Aktualisiert: 19. Nov. 2023

Ungewöhnliche Zeiten verlangen ungewöhnliche Massnahmen. Und sie eröffnen auch ungewohnte Sehweisen und Hörerlebnisse. Das Zürcher Opernhaus hat es mit dem Streaming von Johannes Brahms’ «Deutschem Requiem» in Zeiten der Corona.Restriktionen einmal mehr vorgeführt. «Es ist ein ganz gewaltiges Stück, ergreift den ganzen Menschen in einer Weise wie wenig Anderes. Der tiefe Ernst, vereint mit allem Zauber der Poesie, wirkt ganz wunderbar, erschüttern und besänftigend.» Diese Worte schrieb Clara Schumann, als ihr Brahms die Partitur seiner Totenmesse zukommen liess.

Die Aufführung durch den Chor des Opernhauses und Mitglieder der Zürcher Sing-Akademie bestätigen diese Einschätzung eindrücklich. Der Chor – die Frauen verteilt im Parkett, die Männer auf der Parkett-Galerie und im ersten Rang – formte das ganze Haus zu einem grossartigen Klangraum.

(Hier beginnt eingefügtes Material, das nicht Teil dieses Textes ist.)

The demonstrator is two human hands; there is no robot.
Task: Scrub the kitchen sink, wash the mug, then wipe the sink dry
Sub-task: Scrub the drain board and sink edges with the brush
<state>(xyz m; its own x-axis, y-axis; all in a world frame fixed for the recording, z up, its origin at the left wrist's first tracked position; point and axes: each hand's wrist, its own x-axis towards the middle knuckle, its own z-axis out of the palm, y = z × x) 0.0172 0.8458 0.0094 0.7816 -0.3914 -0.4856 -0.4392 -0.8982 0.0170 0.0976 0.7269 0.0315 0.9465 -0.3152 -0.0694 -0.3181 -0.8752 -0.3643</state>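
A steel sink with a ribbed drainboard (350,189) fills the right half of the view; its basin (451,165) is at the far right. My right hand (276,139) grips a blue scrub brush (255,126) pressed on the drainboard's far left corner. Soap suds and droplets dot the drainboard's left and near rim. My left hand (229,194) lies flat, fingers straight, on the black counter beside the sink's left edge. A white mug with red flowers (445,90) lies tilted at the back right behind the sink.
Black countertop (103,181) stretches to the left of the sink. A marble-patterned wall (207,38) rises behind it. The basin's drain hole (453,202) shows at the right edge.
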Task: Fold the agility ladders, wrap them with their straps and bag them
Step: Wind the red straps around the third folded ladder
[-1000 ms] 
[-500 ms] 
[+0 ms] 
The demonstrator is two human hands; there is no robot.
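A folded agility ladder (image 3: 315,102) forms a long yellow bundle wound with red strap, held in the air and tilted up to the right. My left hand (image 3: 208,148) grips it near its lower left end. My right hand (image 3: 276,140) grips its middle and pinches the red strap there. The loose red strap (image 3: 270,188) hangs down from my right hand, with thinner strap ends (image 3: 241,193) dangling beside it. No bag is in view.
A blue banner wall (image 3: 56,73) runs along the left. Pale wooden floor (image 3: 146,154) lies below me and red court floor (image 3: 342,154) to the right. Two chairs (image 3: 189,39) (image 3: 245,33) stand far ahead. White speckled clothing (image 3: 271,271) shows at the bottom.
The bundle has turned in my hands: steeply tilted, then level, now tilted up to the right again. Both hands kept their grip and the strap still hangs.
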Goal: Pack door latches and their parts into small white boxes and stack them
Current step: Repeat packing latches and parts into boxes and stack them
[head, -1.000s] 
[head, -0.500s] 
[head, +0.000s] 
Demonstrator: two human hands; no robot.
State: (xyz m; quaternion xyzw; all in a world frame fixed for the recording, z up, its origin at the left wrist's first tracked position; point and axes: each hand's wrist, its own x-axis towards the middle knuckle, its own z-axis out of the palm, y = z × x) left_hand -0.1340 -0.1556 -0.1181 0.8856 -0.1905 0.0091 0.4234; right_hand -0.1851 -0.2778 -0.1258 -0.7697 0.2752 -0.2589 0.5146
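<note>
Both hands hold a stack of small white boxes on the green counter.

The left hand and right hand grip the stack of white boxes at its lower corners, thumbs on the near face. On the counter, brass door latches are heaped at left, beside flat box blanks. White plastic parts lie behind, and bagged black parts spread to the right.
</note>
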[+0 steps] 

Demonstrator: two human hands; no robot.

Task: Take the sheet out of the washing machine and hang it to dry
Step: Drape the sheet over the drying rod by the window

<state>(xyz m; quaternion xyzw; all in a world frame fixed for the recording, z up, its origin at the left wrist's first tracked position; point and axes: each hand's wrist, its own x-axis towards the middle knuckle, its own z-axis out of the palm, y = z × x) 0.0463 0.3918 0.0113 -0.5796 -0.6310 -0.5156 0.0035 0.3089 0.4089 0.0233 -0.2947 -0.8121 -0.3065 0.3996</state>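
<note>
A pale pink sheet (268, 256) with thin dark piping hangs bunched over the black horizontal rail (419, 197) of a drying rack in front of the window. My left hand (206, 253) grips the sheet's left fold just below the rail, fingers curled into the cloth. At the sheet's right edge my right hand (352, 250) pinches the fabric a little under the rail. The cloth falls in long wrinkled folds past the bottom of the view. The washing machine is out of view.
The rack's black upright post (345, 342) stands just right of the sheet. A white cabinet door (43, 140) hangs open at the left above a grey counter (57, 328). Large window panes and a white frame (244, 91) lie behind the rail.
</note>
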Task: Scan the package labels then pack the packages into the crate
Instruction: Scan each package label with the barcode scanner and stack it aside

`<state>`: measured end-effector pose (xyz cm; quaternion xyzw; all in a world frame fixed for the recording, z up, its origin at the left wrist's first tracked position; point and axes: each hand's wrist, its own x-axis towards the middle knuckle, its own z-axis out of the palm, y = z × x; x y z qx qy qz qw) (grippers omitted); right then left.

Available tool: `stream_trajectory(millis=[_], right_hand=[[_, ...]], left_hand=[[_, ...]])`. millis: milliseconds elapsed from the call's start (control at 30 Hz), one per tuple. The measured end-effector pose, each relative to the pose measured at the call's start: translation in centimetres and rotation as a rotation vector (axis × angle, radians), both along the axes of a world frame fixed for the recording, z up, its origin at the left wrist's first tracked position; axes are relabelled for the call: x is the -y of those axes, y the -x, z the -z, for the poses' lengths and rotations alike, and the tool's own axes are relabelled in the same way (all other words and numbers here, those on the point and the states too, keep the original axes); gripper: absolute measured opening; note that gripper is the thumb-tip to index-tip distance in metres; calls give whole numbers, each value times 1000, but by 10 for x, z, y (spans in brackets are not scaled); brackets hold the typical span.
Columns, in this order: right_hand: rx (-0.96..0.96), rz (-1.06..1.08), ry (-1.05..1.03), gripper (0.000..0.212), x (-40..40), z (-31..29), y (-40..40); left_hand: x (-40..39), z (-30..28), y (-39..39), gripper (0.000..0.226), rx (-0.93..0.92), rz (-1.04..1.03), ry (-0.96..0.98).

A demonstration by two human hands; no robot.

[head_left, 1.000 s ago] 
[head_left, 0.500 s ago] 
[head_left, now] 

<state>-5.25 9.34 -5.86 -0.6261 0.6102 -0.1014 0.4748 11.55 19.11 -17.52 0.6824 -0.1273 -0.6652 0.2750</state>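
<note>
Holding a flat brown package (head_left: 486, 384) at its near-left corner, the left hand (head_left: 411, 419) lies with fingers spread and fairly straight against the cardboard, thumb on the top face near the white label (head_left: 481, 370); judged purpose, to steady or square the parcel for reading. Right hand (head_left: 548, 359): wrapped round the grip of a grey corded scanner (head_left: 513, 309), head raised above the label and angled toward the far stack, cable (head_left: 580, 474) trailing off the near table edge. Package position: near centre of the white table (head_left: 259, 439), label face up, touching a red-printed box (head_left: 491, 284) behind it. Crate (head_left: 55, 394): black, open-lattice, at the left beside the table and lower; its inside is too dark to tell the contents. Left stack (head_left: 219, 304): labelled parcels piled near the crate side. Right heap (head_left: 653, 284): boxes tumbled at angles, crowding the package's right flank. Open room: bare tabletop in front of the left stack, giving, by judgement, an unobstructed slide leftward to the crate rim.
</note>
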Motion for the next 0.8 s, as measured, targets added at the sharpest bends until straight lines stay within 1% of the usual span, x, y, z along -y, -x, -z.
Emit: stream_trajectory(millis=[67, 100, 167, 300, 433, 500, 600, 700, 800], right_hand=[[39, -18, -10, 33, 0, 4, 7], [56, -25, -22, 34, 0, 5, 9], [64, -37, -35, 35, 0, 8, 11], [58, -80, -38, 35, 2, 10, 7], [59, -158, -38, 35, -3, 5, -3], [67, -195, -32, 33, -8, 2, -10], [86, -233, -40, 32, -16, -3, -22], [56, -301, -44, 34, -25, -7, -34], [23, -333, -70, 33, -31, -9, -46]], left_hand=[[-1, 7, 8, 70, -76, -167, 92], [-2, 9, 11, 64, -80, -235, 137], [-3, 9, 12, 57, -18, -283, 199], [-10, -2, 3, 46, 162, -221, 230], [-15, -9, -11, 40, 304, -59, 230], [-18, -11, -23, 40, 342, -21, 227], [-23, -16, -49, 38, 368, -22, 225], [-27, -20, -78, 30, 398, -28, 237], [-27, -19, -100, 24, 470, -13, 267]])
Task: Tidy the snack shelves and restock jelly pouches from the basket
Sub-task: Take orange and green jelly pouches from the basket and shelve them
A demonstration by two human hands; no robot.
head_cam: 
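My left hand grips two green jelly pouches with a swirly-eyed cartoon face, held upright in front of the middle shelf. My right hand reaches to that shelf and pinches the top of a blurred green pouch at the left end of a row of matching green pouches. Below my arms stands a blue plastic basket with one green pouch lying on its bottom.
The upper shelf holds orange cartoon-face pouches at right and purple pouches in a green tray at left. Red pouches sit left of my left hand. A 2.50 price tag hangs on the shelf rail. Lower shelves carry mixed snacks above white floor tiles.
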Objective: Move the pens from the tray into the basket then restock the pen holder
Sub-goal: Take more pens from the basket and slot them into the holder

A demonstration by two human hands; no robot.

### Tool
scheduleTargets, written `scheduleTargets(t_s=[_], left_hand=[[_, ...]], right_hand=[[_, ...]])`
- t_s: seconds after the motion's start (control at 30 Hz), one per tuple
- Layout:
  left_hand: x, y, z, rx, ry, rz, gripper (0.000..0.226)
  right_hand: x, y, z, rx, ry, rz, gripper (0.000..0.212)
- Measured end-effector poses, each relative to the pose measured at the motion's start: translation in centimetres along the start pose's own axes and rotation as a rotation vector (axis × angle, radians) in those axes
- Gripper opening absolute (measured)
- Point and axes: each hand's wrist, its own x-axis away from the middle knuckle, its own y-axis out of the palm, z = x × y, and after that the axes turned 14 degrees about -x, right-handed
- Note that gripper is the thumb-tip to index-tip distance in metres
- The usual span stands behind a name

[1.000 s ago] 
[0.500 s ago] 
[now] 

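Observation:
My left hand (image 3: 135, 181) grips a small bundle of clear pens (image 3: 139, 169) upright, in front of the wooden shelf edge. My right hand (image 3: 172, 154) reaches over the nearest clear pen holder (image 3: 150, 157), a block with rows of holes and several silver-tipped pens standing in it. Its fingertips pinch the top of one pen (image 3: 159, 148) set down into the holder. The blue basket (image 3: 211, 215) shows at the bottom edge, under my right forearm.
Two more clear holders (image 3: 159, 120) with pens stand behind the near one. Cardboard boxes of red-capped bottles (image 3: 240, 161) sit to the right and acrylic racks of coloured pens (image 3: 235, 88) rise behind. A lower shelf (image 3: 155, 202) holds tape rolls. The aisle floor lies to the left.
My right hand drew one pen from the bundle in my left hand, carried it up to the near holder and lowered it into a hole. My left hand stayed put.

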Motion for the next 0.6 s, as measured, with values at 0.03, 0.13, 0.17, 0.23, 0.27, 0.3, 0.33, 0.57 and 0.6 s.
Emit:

Die hervorragende Philharmonia Zürich, platziert auf der Bühne unter dem offenen Portal, wurde geleitet von Gianandrea Noseda, dem designierten GMD des Opernhauses. Und er tat dies mit ausgreifenden, umspannenden Gesten, um die grossen Entfernungen zu erfassen, zur stringenten Einheit zu bündeln und zusammenzuschweissen; allein diese koordinatorische Meisterleistung verdient höchsten Respekt. Auf diese Weise ist eine hochdifferenzierte Ausgestaltung, gleichermassen getragen von Leidenschaft wie von Innigkeit gelungen. Es scheint fast, als ob die verordnete konzertante und chorische Abstinenz zusätzlich Kräfte der Intensität freigelegt hätte, die sich in subtilen dynamischen Abstufungen, aufgewühlter Dramatik und lyrischer Entspannung manifestierte. Nahtlos ins imposante chorische Geschehen fügten sich auch die beiden Solostimmen: der schwerlose, lichte Sopran der (kurzfristig eingesprungenen) Lydia Teuscher und der agile Bariton von Konstantin Shushakov. Nicht unerwähnt soll auch die stimmige, unaufgeregte Kameraführung bleiben.

Fazit: eine überzeugende Gesamtinterpretation eines Werks, das – mit seiner Aussage zwischen Resignation und Hoffnung, Trauer und Trost oszillierend – ganz hervorragend in die aktuelle Zeit passt. Und darüber hinaus ein aussergewöhnliches Erlebnis für Auge und Ohr bietet.